Onstage, gray-suited puppeteers manipulate the elephant’s body, creating the impression that a real animal is moving just feet away from the audience.Melissa Gordon

The cast members, who also narrate, execute their roles and Jayachandran Palazhy’s choreographed movement expertly, though it feels jarring to see Opu’s adoptive father, an imperious colonialist, be played by a Black man. The same actor, Ola Teniola, later gives a stirring performance as Jarrett, a harried American circus worker who takes charge of Janu after a wealthy woman (Shanara Gabrielle) transports her to the United States. Forced to train the elephant, now renamed Jenny, for the brutalities of the big top, Jarrett finally declares: “You aren’t meant to be here. Like I was never meant to be here.”

Using skillful sleight of hand, cast members set up the circus, appearing to pull tall poles and an entire ladder from a small case. In a departure from Jenny’s sad situation, the surrounding music and crowd noise build a festive atmosphere. (Aoife Kavanagh is the production’s sound designer; she and MD Pallavi are its composers.) Circuses, of course, can be jubilant events, but the production, which is directed by Paul Bosco Mc Eneaney, veers toward contrived romanticism when it depicts a saintly Jenny putting her tormentors’ safety above her own.

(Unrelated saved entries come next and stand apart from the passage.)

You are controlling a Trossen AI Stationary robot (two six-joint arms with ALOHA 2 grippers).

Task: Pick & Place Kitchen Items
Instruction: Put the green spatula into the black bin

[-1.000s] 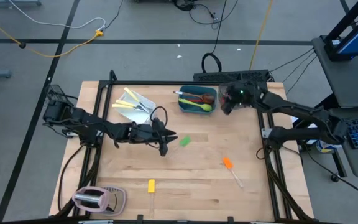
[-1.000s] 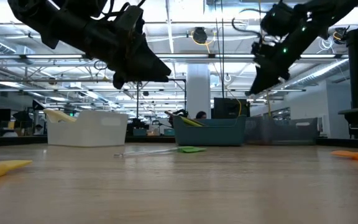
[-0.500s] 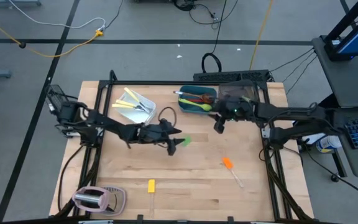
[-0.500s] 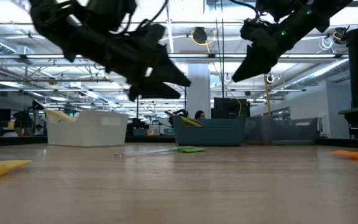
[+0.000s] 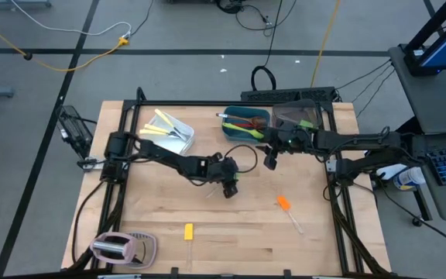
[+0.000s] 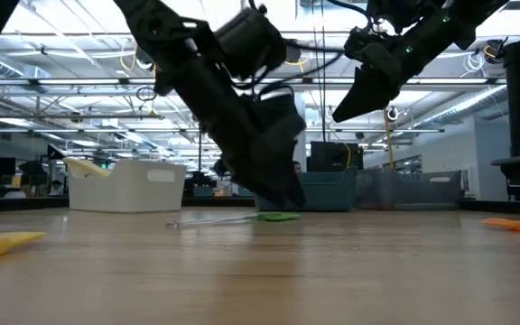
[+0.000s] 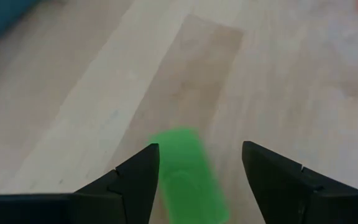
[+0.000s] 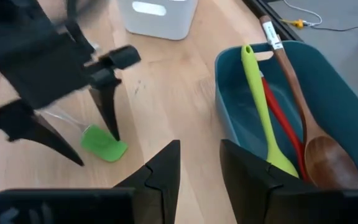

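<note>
From above, the left arm's dark two-finger claw (image 5: 229,186) reaches down at mid-table. The right arm's claw (image 5: 270,160) hovers just to its right, farther back, beside a teal rectangular tub (image 5: 231,133) holding red, green and wooden utensils. An orange-headed small spatula (image 5: 285,204) lies nearer, right of both claws.

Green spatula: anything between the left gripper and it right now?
Nothing visible. The left gripper is open, its fingers down either side of the green spatula on bare table. The right gripper hangs above the table near the teal tub, clear of it.
</note>
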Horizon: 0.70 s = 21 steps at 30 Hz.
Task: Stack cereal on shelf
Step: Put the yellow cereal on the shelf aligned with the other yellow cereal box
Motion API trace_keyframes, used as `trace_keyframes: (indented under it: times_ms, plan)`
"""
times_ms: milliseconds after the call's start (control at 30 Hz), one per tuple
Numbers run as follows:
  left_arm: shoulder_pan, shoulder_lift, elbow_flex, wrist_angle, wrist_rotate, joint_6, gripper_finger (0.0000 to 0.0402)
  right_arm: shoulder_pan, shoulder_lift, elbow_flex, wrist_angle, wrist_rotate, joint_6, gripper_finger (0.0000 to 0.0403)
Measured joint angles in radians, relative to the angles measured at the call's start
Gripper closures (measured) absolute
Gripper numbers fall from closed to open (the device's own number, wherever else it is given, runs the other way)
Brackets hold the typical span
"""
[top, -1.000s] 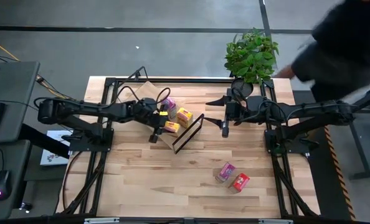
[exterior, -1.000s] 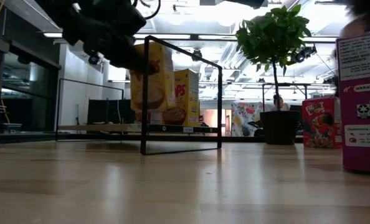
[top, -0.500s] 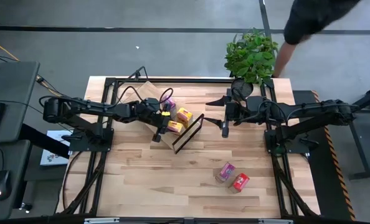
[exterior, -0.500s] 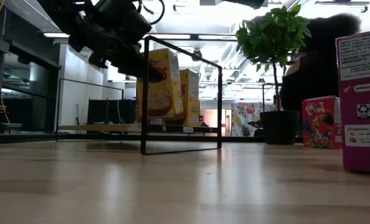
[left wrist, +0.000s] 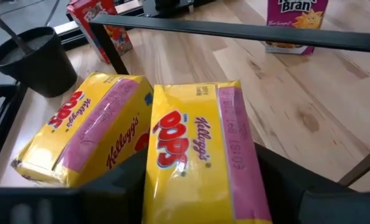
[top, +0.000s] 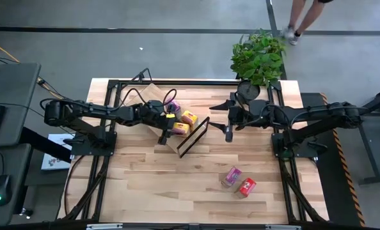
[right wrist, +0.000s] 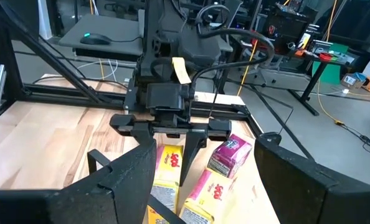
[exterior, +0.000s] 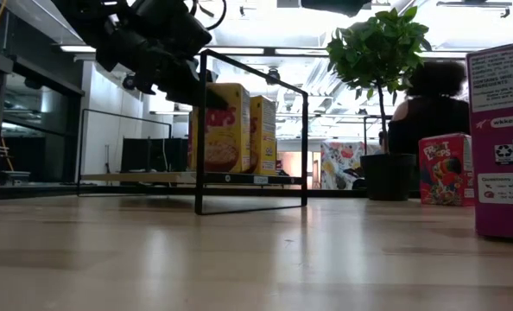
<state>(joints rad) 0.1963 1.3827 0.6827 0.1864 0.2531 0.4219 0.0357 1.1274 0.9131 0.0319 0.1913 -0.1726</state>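
My left gripper (top: 169,128) is clamped on a yellow cereal box (left wrist: 197,158), upright on the shelf (top: 153,94), touching the second yellow box (left wrist: 88,137). Right gripper (top: 228,131) hangs just beyond the shelf's wire frame (top: 193,137), fingers spread, holding nothing.

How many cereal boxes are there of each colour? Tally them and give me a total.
Yellow boxes: 2, one in the left gripper, one beside it.
Pink-purple boxes: 2, the other on the shelf.
Red boxes: 2, the other by the pot.
Total: 6.
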Motion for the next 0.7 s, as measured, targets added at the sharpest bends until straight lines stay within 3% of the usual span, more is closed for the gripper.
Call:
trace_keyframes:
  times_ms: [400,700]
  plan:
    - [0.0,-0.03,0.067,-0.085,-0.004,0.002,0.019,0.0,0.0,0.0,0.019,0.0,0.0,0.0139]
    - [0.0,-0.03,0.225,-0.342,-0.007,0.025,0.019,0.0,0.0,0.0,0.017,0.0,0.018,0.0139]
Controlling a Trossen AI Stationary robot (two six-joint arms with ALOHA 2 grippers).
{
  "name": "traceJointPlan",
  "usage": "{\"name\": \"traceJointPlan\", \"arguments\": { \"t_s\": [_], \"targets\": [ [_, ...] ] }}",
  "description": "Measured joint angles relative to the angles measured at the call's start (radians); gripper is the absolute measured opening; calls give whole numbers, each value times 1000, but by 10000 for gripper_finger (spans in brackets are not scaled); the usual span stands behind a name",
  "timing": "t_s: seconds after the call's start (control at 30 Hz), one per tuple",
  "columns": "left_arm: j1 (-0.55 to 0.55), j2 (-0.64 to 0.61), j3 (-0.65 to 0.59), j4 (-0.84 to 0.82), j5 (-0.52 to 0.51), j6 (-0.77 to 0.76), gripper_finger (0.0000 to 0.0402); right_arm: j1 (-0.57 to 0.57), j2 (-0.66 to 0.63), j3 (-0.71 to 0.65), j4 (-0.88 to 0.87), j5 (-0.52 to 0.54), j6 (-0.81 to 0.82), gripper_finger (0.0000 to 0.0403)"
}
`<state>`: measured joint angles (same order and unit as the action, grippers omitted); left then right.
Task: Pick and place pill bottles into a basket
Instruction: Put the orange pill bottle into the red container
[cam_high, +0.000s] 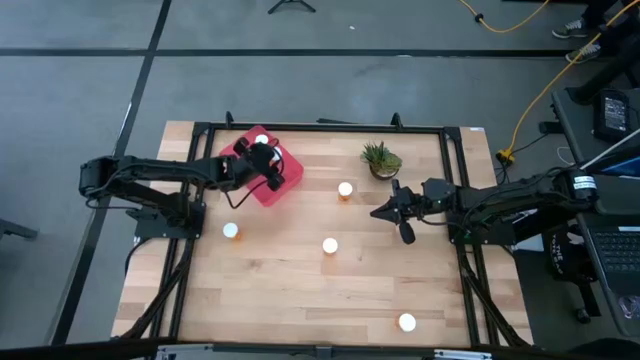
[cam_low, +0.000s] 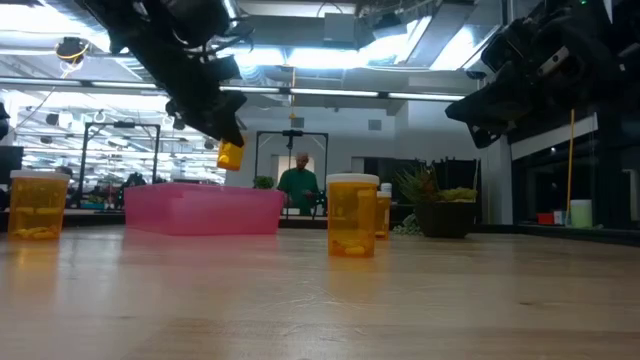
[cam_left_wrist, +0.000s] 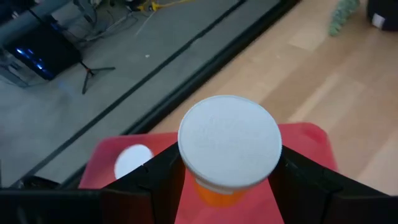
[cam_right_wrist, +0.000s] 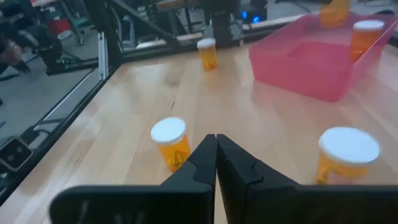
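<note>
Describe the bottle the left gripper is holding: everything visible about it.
The held bottle is a small orange, see-through plastic cylinder with a round white cap. The left gripper has its jaws shut on the bottle's sides just below the cap. It hangs in the air over the basket, clear of its walls in the low view, roughly upright with the cap up. Nothing but the gripper touches it. Another bottle already stands in the basket.

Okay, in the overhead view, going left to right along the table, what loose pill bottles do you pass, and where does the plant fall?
Bottle left of centre → middle bottle → bottle nearest the plant → potted plant → bottle by the near edge.
</note>
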<state>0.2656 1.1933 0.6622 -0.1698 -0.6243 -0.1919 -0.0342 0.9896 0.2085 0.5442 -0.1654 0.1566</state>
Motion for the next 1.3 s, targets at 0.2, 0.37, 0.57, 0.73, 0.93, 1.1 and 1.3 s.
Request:
{"name": "traceJointPlan", "arguments": {
  "t_s": [0.2,0.37,0.57,0.73,0.93,1.1,1.3],
  "targets": [
    [100,-48,-122,176,125,9,205,30,58,0,21,0,-4,16],
    [138,-85,-189,273,180,57,205,33,118,0,70,2,-3,16],
    [188,-87,-229,280,210,63,205,33,179,0,165,2,-6,16],
    [232,-87,-276,384,272,65,205,32,190,0,198,2,-14,16],
    [252,-86,-320,436,306,59,205,32,190,0,201,2,-34,16],
    [252,-83,-346,473,305,56,205,32,190,0,201,23,-46,16],
    [252,-83,-358,507,306,45,205,32,190,0,204,67,-59,16]
  ]
}}
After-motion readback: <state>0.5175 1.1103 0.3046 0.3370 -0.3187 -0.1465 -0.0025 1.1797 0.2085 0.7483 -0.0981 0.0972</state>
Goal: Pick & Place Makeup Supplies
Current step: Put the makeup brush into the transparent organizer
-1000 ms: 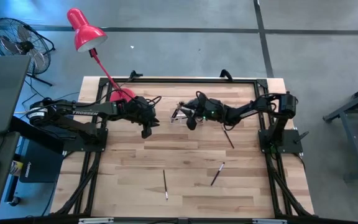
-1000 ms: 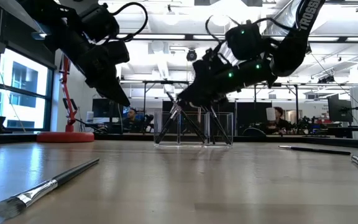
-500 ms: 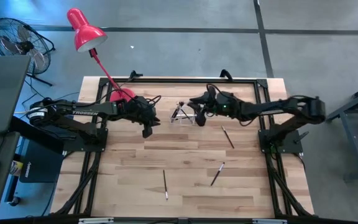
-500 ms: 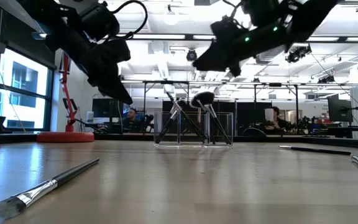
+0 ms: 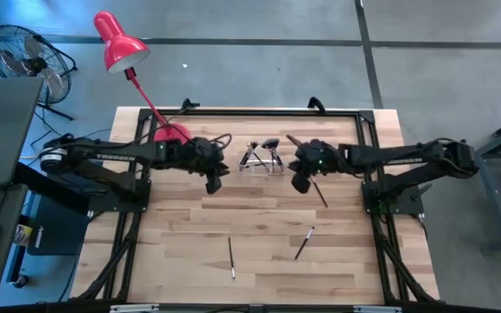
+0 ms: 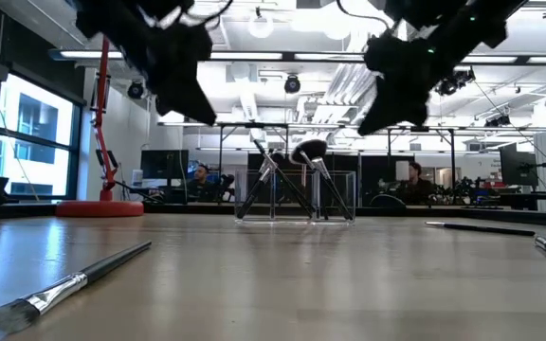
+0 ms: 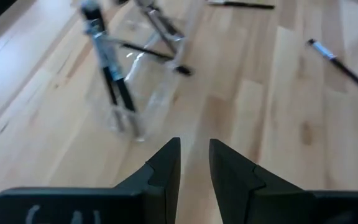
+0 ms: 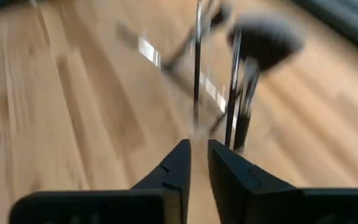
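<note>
**Both grippers empty, flanking the holder**

Right gripper (image 5: 302,180) hangs above the table just right of the clear holder (image 5: 261,162), fingers (image 8: 178,167) a narrow slit apart, nothing between them. Left gripper (image 5: 214,181) hangs on the holder's other side, same state: small gap, nothing held. Holder carries several brushes leaning at angles, including the fluffy black-headed brush (image 6: 308,152). Loose items on the wood: one thin liner (image 5: 318,191) just beside the right gripper, one brush (image 5: 303,243) and another brush (image 5: 231,257) nearer the front edge, well apart from both arms. Red lamp (image 5: 120,42) at the back-left corner.
</note>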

Inspired by the tale of the real elephant that Harry Houdini made disappear in his New York act in 1918, the show finally places Jenny onstage with that famous magician. Her arduous journey, and those of the play’s Black trainer and South Asian characters, would seem to invite somber reflection about freedom and its loss rather than a Bollywood-style finale. The rousing music and joyful choreography threaten to make Jenny vanish again, just when she’s become indelible.

The Vanishing Elephant
Through Oct. 29 at Stage 42, Manhattan; newvictory.org. Running time: 1 hour 10 minutes.